The discussion revolves around a problem involving the motion of a point moving rectilinearly, with a focus on analyzing a graph that depicts the distance traveled over time. Participants are tasked with calculating average speed, maximum speed, and identifying the moment when instantaneous speed equals average speed over a specified interval.

Discussion Character

  • Exploratory, Conceptual clarification, Mathematical reasoning, Problem interpretation, Assumption checking

Approaches and Questions Raised

  • Participants discuss the calculation of average speed using the formula v=Δs/Δt and question the validity of their results based on the graph. They explore how to determine maximum speed by identifying segments of the graph with the greatest change in distance over the least change in time.

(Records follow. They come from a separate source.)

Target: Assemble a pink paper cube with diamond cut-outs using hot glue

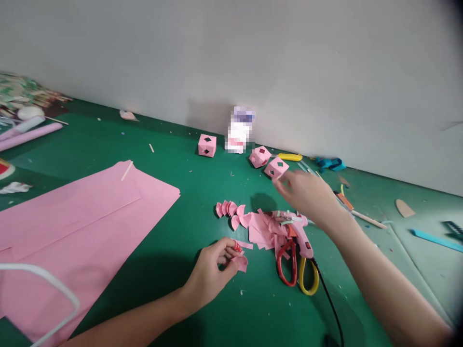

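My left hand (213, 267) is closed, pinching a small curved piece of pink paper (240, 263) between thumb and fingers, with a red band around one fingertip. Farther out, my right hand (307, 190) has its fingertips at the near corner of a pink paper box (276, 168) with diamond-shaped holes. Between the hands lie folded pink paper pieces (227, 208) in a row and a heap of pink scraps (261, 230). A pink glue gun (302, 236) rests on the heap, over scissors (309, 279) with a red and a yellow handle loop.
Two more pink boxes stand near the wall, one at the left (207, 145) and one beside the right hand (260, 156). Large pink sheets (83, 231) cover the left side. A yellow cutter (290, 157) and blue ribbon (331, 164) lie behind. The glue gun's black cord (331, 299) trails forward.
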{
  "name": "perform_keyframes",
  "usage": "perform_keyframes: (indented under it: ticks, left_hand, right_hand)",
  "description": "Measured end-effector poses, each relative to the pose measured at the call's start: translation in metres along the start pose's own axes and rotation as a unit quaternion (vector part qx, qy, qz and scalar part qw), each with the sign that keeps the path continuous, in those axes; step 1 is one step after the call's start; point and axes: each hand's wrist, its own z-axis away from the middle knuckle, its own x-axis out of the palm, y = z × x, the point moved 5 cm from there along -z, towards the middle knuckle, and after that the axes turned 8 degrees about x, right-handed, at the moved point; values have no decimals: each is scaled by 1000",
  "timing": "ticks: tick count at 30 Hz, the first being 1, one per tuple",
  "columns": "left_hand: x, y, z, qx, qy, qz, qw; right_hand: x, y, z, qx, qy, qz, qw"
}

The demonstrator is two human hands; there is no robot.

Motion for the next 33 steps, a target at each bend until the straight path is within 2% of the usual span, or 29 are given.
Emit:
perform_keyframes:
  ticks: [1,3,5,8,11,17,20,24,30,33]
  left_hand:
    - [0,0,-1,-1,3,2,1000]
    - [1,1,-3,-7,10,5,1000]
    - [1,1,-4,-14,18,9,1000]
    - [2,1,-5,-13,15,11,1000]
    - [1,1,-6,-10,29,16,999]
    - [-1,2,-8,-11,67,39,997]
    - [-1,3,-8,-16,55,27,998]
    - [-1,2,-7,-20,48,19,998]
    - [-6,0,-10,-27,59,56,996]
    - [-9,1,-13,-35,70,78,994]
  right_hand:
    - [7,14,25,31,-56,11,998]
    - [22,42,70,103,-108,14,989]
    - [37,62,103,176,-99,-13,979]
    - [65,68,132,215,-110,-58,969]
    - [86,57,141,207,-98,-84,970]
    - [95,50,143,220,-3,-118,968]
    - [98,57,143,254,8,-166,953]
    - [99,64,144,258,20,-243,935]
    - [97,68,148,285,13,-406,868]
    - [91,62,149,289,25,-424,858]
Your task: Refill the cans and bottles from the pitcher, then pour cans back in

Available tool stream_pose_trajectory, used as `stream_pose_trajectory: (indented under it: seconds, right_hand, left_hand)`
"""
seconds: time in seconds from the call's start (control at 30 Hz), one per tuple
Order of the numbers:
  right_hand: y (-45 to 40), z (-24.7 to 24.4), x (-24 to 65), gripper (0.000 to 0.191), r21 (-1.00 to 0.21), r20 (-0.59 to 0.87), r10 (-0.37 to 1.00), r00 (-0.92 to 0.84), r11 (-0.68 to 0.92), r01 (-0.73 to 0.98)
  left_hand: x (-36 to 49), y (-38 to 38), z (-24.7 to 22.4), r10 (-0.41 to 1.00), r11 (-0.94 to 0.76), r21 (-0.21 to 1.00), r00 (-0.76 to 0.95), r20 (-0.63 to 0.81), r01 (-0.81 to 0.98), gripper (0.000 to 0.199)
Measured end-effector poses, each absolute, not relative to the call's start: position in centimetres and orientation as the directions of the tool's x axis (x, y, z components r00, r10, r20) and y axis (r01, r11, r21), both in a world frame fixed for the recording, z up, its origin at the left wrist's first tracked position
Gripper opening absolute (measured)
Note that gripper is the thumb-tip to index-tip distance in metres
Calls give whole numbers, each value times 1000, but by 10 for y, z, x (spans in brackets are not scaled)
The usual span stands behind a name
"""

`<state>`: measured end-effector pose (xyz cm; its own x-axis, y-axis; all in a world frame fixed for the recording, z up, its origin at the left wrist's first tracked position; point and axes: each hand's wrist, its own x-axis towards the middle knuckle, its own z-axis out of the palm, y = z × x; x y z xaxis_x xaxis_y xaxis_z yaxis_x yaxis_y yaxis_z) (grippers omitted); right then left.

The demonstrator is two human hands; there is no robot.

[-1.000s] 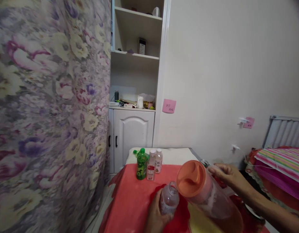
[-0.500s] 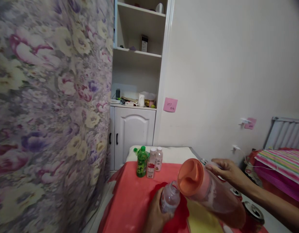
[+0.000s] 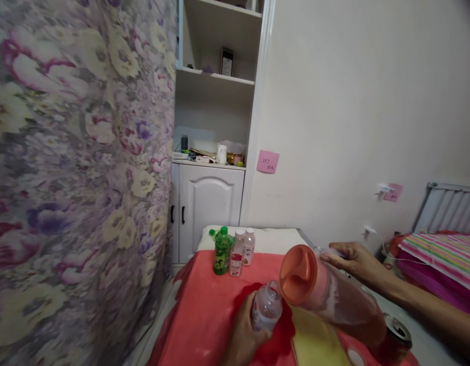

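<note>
Pitcher lid [image 3: 299, 274]: orange
Pitcher body [image 3: 351, 306]: see-through, pinkish
Held bottle [image 3: 267, 308]: clear
Capped bottle [image 3: 221, 255]: green, green cap
Counter cover [image 3: 196, 310]: coral red, cream far end
Curtain [image 3: 86, 178]: lilac-grey with cream, pink, purple flowers
Bed cover [image 3: 444, 250]: pink, white, green stripes
Cabinet door [image 3: 212, 213]: white, black handle [image 3: 183, 214]

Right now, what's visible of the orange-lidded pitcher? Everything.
The pitcher has a see-through, pink-tinted body, seemingly plastic, with pale marks near the lid end. Its opaque orange lid has a recessed face crossed by a raised bar. It is held tilted, lid toward picture left, the right grip on its handle. The lid's rim is right by the mouth of the clear bottle; whether they touch or liquid flows isn't clear.
</note>
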<state>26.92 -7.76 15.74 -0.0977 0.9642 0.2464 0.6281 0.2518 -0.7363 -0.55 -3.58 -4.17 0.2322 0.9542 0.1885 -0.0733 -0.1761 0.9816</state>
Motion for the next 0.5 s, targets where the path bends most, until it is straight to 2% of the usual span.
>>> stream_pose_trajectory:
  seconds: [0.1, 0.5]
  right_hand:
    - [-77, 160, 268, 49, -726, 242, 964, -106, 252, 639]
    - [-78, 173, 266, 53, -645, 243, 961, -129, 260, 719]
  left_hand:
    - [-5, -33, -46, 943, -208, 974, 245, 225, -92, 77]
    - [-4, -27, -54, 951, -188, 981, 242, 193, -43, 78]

Questions arise regarding the interpretation of slopes and the relationship between average and instantaneous speeds.

Discussion Status

The conversation is active, with participants providing insights and questioning each other's reasoning. Some participants have offered guidance on identifying segments of the graph for maximum speed and clarifying the relationship between average and instantaneous speeds. There is an ongoing exploration of how to accurately interpret the graph and apply the relevant equations.

Contextual Notes

Participants note the limitations of the information provided, indicating that they are working solely from the graph without additional data. There is a focus on ensuring the correct interpretation of the graph's scale and values, which has led to some confusion regarding the calculations.

  • #31
haruspex said:
The line from the origin to the curve at t=10s is the same as the tangent at t=10s? I don't think so.
But I think there isn't any line from the origin that would be equal to the tangent at t=10s. At leaks it looks like that.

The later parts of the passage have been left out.